■ Supplied data ■
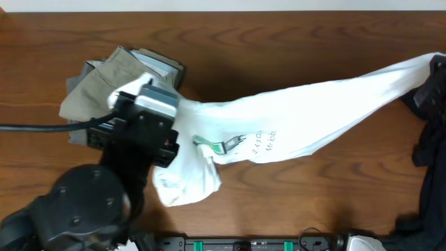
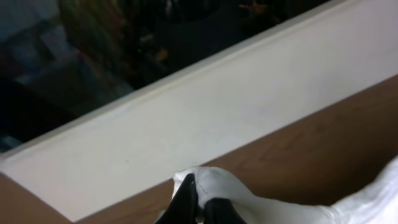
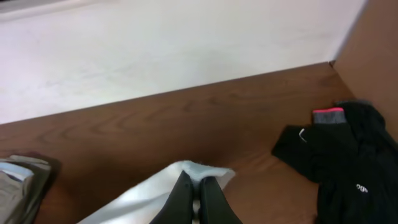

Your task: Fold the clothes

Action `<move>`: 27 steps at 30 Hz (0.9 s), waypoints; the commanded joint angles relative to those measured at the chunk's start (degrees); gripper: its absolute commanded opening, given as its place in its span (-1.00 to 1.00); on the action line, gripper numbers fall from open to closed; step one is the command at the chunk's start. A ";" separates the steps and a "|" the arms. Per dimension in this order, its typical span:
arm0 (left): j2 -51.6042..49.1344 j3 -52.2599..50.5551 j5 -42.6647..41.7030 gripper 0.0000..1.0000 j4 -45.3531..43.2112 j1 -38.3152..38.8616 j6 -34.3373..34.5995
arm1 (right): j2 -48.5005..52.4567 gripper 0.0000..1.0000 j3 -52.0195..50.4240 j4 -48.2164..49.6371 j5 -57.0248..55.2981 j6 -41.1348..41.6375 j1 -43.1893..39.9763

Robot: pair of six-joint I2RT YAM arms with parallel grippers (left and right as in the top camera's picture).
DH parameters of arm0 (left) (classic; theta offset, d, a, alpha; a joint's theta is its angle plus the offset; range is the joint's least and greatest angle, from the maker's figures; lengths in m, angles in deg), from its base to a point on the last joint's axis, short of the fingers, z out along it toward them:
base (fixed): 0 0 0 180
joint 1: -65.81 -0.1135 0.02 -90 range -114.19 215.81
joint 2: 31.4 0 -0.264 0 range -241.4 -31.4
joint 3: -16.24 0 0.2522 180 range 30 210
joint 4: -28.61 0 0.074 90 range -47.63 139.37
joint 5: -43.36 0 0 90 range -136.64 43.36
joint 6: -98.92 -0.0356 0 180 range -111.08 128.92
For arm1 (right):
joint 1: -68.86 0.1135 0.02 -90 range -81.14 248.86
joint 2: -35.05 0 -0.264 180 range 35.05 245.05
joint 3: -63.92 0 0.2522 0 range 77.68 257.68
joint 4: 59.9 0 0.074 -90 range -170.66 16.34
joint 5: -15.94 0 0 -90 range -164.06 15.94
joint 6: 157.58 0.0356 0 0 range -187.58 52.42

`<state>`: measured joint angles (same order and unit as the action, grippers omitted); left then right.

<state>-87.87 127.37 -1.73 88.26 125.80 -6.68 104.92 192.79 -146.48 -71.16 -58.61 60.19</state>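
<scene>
Hanging taut between the two arms, the white T-shirt (image 1: 300, 115) is spanning the wooden table (image 1: 279, 42) as a long, slanting band, with its printed neck label (image 1: 261, 141) facing up near the middle. The left gripper (image 2: 200, 202) is pinching one end of the shirt, its jaws closed tight on a small bunch of white fabric. The right gripper (image 3: 198, 190) is clamping the opposite end the same way, fingers pressed together with only cloth between them. They are holding the ends well apart, in my judgement to draw out wrinkles and square the shirt before laying it down for a first fold. Part of the shirt is sagging in a crumpled lump below the left-held end, so it is not lying flat yet. Just beyond that end of the shirt, a stack of folded khaki clothes (image 1: 104, 84) is sitting, likely finished pieces parked clear of the work. Beside the shirt's other end, a black garment (image 1: 428, 146) with a pink band is lying heaped, probably awaiting its turn.
</scene>
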 commanded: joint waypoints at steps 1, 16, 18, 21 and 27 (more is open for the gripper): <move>0.26 3.74 2.80 -0.88 -0.52 -0.42 -4.66 | -2.47 -0.98 0.68 -0.07 -3.93 1.73 -0.68; -2.27 10.29 8.24 -0.88 3.32 0.57 -6.45 | -10.10 -0.98 0.70 -1.42 -17.86 5.81 -1.29; -3.23 10.29 12.33 -0.88 3.39 0.57 -7.74 | -9.79 -0.97 0.70 -1.36 -17.81 7.13 -1.29; -5.44 10.29 13.07 -0.88 3.74 0.57 -9.75 | -8.44 -0.98 0.70 -0.52 -17.66 8.00 -1.29; -11.69 10.29 14.75 -0.88 0.55 -1.88 -18.88 | -2.03 -0.97 0.70 5.92 -16.24 8.15 -1.29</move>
<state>-97.14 136.92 9.70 90.49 125.58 -19.57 99.13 193.14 -142.28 -86.96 -51.52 59.60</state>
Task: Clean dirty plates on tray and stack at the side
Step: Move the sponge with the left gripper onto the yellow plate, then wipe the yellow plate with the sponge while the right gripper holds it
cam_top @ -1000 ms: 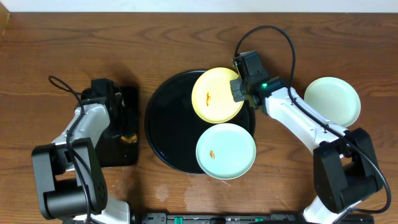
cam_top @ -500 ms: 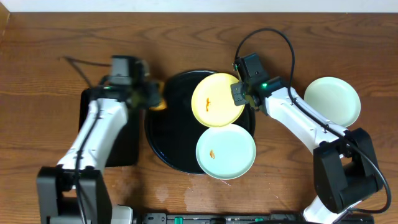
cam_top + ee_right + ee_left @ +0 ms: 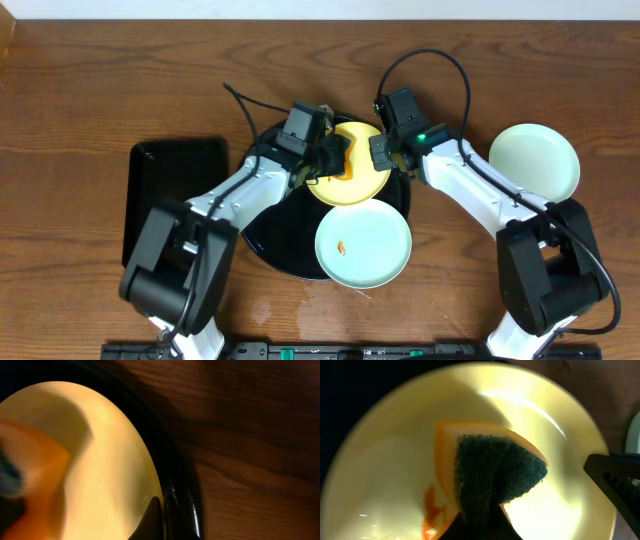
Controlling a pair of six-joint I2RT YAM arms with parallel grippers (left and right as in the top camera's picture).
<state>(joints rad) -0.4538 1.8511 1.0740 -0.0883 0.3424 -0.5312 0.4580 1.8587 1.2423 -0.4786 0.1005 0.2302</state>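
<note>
1. Rectangular black tray (image 3: 175,205): near the worktop's left edge.
2. Left gripper (image 3: 335,165): clenched on a sponge (image 3: 490,475), orange with a dark green scouring face, pressed onto the yellow plate (image 3: 370,178).
3. Round black tray (image 3: 272,235): mid-worktop. It carries the yellow plate at its rear and the smeared mint plate (image 3: 375,235) at its front.
4. Right gripper (image 3: 383,152): clamped on the yellow plate's right rim.
5. Second mint plate (image 3: 534,163): on the wood near the right edge.

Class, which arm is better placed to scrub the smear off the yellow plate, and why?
Left. The left gripper holds the sponge on the yellow plate beside the smear; the right gripper sits at the plate's rim.
</note>
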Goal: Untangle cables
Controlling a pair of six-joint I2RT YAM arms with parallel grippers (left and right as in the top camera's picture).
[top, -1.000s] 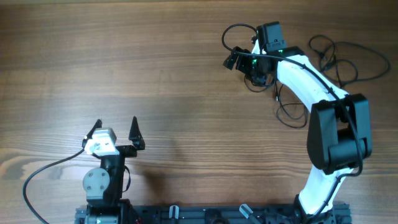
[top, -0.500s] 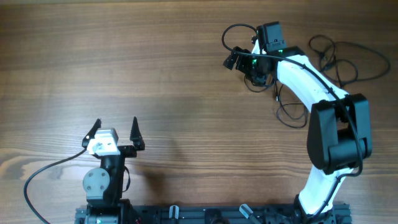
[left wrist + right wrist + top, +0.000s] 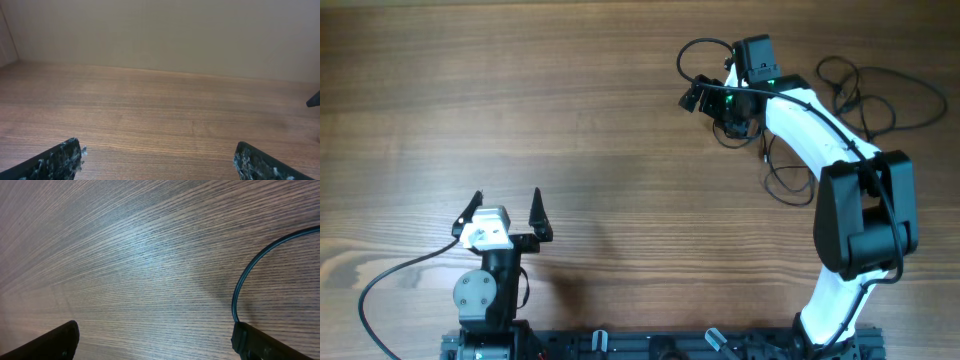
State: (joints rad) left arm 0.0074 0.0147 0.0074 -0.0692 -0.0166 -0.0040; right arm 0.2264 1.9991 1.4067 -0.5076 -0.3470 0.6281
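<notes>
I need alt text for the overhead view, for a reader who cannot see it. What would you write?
Seen from above, the right gripper is open among thin black cables that lie in loose tangled loops at the far right of a wooden table. The left gripper is open and empty near the front left.

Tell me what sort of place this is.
Likely a robotics lab workbench: a wood-grain table, a left arm and right arm mounted at its near edge, loose black cables beside the right arm, and a plain wall behind.
</notes>
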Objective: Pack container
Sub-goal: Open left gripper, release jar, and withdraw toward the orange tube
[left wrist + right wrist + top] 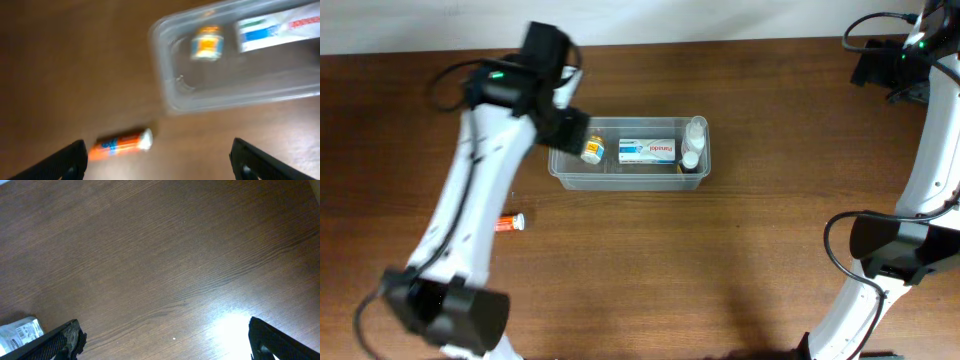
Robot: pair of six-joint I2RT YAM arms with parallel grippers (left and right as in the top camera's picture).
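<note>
The clear plastic container [620, 182] stands mid-table. It holds a small bottle with a yellow-orange label [592, 151], a white-and-blue carton [647, 151] and white bottles [693, 142] at its right end. An orange tube with a white cap [510, 222] lies on the table to the container's front left. My left gripper [568, 128] hovers over the container's left end, open and empty. In the left wrist view the container [235, 95], the small bottle [206, 46], the carton [270, 30] and the tube [120, 142] show beyond the open fingers [160, 165]. My right gripper [876, 66] is far off at the back right, open and empty [167, 342].
Brown wooden table [740, 260]. The left arm stretches from the front left corner to the container. The right arm stands at the right edge. A white labelled packet [17, 332] shows at the lower left of the right wrist view.
</note>
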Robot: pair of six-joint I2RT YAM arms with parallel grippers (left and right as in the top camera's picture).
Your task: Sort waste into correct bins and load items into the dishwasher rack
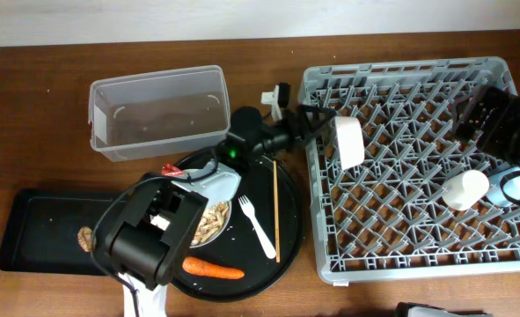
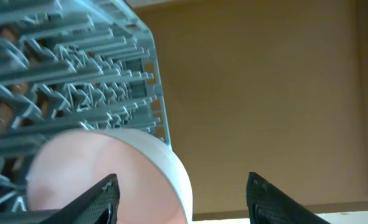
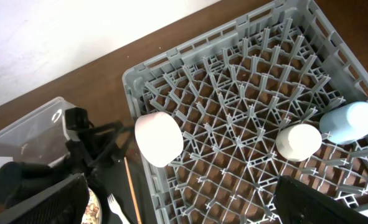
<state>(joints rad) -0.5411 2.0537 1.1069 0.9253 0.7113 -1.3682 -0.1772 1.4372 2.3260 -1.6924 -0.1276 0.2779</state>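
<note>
The small white bowl (image 1: 348, 141) stands on edge among the pegs at the left side of the grey dishwasher rack (image 1: 418, 251). My left gripper (image 1: 325, 123) reaches to it from the left. In the left wrist view the jaws (image 2: 182, 182) are open, with the bowl's rim (image 2: 171, 168) between them. My right gripper (image 3: 180, 182) is open and empty, above the rack (image 3: 233, 93) near its far right corner (image 1: 471, 110). A white cup (image 1: 465, 189) and a light blue cup (image 1: 519, 185) lie in the rack. The bowl also shows in the right wrist view (image 3: 159, 138).
A round black tray (image 1: 277, 260) holds a plate of beige scraps (image 1: 211, 220), a carrot (image 1: 213, 269), a white fork (image 1: 260, 226), a chopstick (image 1: 276, 211) and a red wrapper (image 1: 170, 169). The clear tub (image 1: 158, 110) stands behind it. The shallow black tray (image 1: 48, 229) lies at the left.
</note>
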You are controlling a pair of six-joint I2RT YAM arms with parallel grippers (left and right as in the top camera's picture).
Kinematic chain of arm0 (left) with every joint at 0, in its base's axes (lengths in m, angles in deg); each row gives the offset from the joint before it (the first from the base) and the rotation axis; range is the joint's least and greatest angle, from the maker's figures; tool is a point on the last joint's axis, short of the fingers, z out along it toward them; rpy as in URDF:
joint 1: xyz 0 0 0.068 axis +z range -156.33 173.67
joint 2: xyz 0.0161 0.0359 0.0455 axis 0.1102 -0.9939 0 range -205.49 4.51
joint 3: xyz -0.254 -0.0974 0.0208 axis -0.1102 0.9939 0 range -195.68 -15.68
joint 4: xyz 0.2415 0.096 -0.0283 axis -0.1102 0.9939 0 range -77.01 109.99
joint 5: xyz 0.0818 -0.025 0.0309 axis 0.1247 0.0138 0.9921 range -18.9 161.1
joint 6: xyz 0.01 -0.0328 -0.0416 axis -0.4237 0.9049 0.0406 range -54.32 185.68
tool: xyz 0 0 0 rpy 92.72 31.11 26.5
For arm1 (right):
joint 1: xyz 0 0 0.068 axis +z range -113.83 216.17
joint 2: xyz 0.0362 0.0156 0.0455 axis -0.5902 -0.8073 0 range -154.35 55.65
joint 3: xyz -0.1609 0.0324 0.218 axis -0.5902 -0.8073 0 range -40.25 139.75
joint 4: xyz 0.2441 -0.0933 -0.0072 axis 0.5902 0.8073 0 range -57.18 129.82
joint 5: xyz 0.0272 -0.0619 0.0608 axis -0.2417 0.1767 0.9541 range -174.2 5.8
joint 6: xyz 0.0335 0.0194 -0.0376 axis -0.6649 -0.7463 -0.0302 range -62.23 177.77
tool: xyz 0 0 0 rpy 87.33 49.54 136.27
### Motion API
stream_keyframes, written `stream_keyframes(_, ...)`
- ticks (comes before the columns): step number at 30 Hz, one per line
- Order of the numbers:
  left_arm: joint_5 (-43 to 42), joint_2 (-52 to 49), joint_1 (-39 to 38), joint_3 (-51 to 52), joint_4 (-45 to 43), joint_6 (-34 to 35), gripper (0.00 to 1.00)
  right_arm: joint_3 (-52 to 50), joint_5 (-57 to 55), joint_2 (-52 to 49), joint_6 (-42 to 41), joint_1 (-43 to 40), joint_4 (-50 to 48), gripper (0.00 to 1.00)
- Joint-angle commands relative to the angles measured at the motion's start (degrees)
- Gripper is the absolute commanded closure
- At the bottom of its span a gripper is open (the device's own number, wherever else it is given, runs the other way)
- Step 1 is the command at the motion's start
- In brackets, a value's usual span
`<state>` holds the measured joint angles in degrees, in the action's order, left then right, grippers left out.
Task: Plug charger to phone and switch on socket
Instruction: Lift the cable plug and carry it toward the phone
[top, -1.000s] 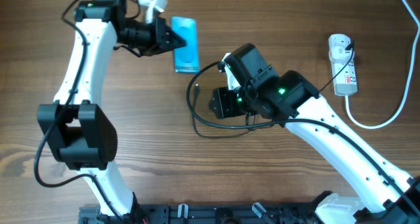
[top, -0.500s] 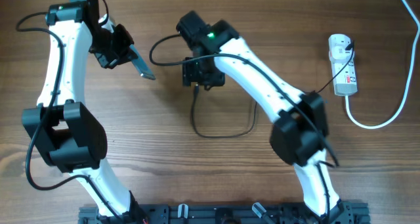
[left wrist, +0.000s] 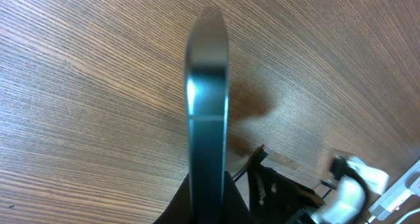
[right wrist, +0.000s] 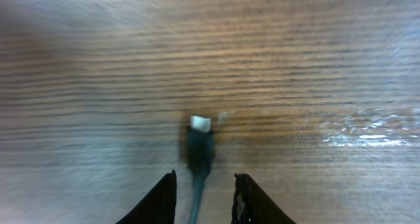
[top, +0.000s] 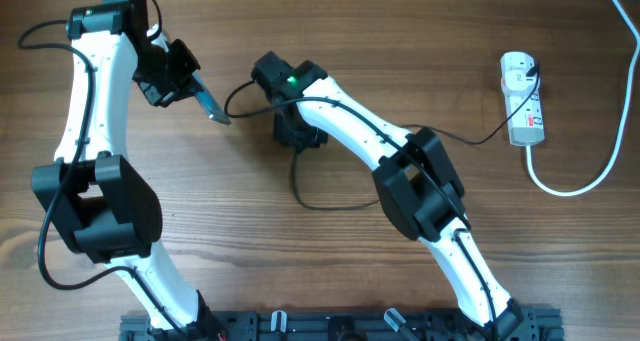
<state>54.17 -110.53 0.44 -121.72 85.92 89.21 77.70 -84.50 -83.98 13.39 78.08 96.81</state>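
The left claw clenches the slim phone edge-on; the right claw pinches the black charger.

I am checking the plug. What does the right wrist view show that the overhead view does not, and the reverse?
Right wrist only: the pale plug tip of the charger, sticking out between the fingers of the right tool. Overhead only: the phone held by the left tool, and the socket. Both: the charger's black cable and the wooden table.
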Motion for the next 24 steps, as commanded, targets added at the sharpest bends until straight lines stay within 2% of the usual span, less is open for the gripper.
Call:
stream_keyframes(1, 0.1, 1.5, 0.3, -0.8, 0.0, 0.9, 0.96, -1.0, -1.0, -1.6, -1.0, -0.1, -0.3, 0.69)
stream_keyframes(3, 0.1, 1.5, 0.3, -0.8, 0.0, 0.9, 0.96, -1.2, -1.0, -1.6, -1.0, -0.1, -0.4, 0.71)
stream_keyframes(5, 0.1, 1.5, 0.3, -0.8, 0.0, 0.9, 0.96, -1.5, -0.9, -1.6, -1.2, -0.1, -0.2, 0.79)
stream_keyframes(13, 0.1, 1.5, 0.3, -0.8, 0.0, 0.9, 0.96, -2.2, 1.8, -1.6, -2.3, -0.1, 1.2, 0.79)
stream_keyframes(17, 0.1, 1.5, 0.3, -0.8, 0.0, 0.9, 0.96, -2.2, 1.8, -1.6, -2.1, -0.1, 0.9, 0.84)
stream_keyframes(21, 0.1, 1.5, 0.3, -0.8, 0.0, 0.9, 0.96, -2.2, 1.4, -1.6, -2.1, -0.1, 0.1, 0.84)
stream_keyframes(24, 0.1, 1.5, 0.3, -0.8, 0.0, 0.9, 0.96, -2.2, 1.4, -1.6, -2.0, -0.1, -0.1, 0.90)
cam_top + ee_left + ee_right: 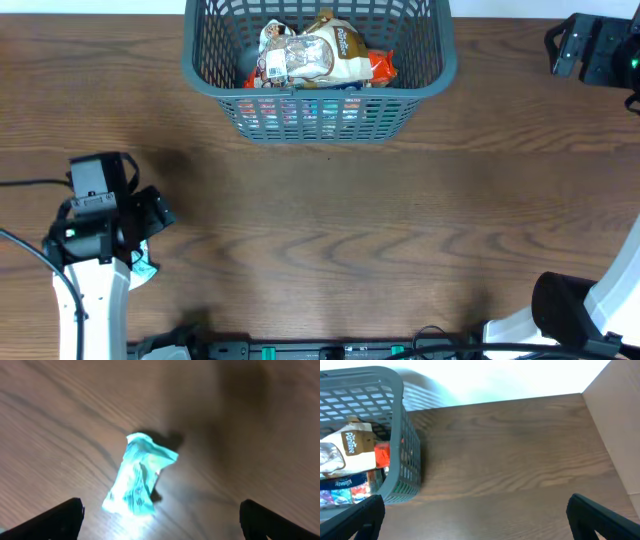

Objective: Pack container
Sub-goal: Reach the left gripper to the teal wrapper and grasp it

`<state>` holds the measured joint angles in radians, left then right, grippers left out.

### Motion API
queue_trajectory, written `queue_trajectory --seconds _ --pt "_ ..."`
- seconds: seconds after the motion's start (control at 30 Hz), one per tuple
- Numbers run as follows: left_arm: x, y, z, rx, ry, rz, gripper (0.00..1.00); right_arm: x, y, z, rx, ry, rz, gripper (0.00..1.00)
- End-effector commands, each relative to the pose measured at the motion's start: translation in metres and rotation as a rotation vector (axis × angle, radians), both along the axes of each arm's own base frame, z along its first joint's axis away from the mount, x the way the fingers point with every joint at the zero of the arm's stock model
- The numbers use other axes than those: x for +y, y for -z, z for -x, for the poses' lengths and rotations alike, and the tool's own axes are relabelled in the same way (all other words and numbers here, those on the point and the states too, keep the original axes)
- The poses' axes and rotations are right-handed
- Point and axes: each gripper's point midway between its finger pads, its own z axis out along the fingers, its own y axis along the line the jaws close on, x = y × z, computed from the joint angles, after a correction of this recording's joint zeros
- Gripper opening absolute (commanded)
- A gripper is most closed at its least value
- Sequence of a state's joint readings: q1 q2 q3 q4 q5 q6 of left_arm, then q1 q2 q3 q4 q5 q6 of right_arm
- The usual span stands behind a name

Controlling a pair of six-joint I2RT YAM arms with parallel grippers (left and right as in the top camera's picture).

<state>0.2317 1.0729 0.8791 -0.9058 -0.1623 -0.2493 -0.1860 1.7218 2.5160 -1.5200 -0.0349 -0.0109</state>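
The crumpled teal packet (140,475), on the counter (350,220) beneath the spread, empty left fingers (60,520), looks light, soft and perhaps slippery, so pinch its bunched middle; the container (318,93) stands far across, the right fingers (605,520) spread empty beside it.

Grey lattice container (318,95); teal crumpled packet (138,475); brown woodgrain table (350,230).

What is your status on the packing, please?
Left gripper open, over teal packet on table. Right gripper open, empty, beside container. Several packets already inside. Nothing seen blocking the way.
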Motion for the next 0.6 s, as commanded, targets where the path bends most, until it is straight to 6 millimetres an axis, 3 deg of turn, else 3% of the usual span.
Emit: queue_trajectory --seconds 0.0,0.23,0.57 --pt "0.012 0.019 0.008 0.026 -0.060 0.033 0.98 0.000 0.003 -0.003 0.009 -0.006 -0.003 0.99" --pt "0.032 0.035 0.006 -0.004 -0.154 0.125 0.98 0.000 0.007 -0.004 0.023 -0.006 -0.006 0.99" --pt "0.021 0.085 0.000 0.140 -0.039 0.248 0.98 0.000 0.007 -0.004 0.022 -0.006 -0.007 0.99"
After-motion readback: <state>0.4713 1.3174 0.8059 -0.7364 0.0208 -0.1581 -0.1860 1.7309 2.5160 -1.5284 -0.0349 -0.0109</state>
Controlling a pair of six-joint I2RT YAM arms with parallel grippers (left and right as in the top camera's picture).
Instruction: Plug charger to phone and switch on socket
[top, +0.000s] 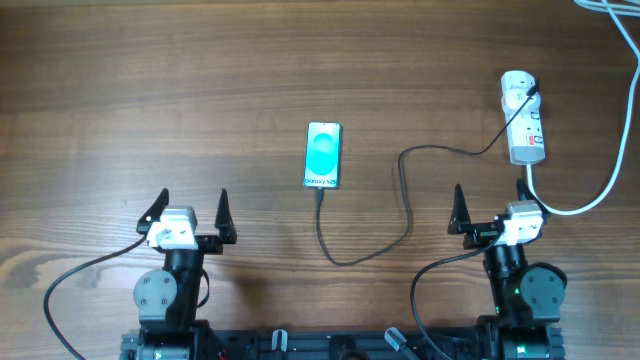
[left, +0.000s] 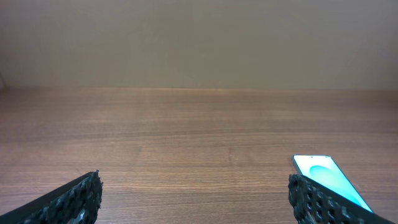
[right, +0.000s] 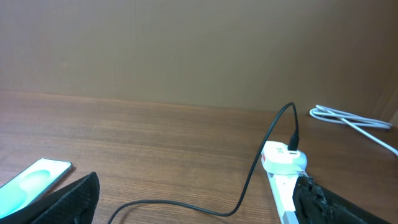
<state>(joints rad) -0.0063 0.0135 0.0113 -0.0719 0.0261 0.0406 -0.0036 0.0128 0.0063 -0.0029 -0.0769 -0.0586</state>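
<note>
**benchbot_dan:** Fingers first: the left fingers (top: 160, 207) are spread wide with nothing between them, down at the near-left of the counter (top: 120, 90). The right fingers (top: 459, 208) are the same, spread and empty, at the near-right.

**wiretap77:** ok, and where's the phone?

**benchbot_dan:** The phone (top: 323, 155) lies flat between the two arms and a bit farther out, cyan screen up, white text at its near short end. The charger (top: 345, 261) meets that same end (can't tell how deep the tip sits). From there it loops toward the robot, swings right, climbs, and runs to the black plug (top: 533, 92) at the far end of the socket (top: 522, 120).

**wiretap77:** and the socket's position?

**benchbot_dan:** Far right, just beyond the right fingers. Its white lead (top: 600, 200) leaves the near end, passes close beside those fingers and curves off right. The switch is too small to read.
</note>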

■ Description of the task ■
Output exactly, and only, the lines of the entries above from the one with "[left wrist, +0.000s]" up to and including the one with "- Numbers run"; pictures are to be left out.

■ Task response ■
[left wrist, +0.000s] 
[right wrist, +0.000s] 
[top, +0.000s] 
<state>54.17 -110.53 0.44 -121.72 85.92 89.21 77.70 -84.50 -83.98 13.39 78.08 96.81</state>
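The left claw clenches the slim phone edge-on; the right claw pinches the black charger.

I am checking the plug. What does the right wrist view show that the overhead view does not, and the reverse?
Right wrist only: the pale plug tip of the charger, sticking out between the fingers of the right tool. Overhead only: the phone held by the left tool, and the socket. Both: the charger's black cable and the wooden table.
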Motion for the next 24 steps, as commanded, targets added at the sharpest bends until straight lines stay within 2% of the usual span, less is open for the gripper.
Call:
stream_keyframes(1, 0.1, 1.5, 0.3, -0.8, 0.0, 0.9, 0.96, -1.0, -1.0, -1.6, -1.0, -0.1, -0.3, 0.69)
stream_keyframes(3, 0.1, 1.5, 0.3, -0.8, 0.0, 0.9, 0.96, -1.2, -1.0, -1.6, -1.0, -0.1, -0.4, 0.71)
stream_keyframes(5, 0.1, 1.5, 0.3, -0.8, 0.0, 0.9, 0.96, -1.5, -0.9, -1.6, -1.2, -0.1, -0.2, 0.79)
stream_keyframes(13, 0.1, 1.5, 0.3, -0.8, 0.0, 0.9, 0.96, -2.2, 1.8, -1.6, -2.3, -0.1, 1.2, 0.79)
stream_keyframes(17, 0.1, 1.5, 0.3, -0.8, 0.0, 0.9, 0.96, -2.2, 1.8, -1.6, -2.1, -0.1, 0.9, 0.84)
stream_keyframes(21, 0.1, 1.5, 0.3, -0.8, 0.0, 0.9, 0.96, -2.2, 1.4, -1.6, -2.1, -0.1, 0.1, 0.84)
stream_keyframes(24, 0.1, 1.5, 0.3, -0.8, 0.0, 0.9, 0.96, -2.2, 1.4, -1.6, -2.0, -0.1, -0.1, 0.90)
cam_top + ee_left + ee_right: 

Objective: Pack container
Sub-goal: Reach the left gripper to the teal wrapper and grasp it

`<state>` holds the measured joint angles in radians, left then right, grippers left out.

### Motion API
queue_trajectory, written `queue_trajectory --seconds _ --pt "_ ..."`
- seconds: seconds after the motion's start (control at 30 Hz), one per tuple
- Numbers run as follows: left_arm: x, y, z, rx, ry, rz, gripper (0.00..1.00); right_arm: x, y, z, rx, ry, rz, gripper (0.00..1.00)

That is the complete answer.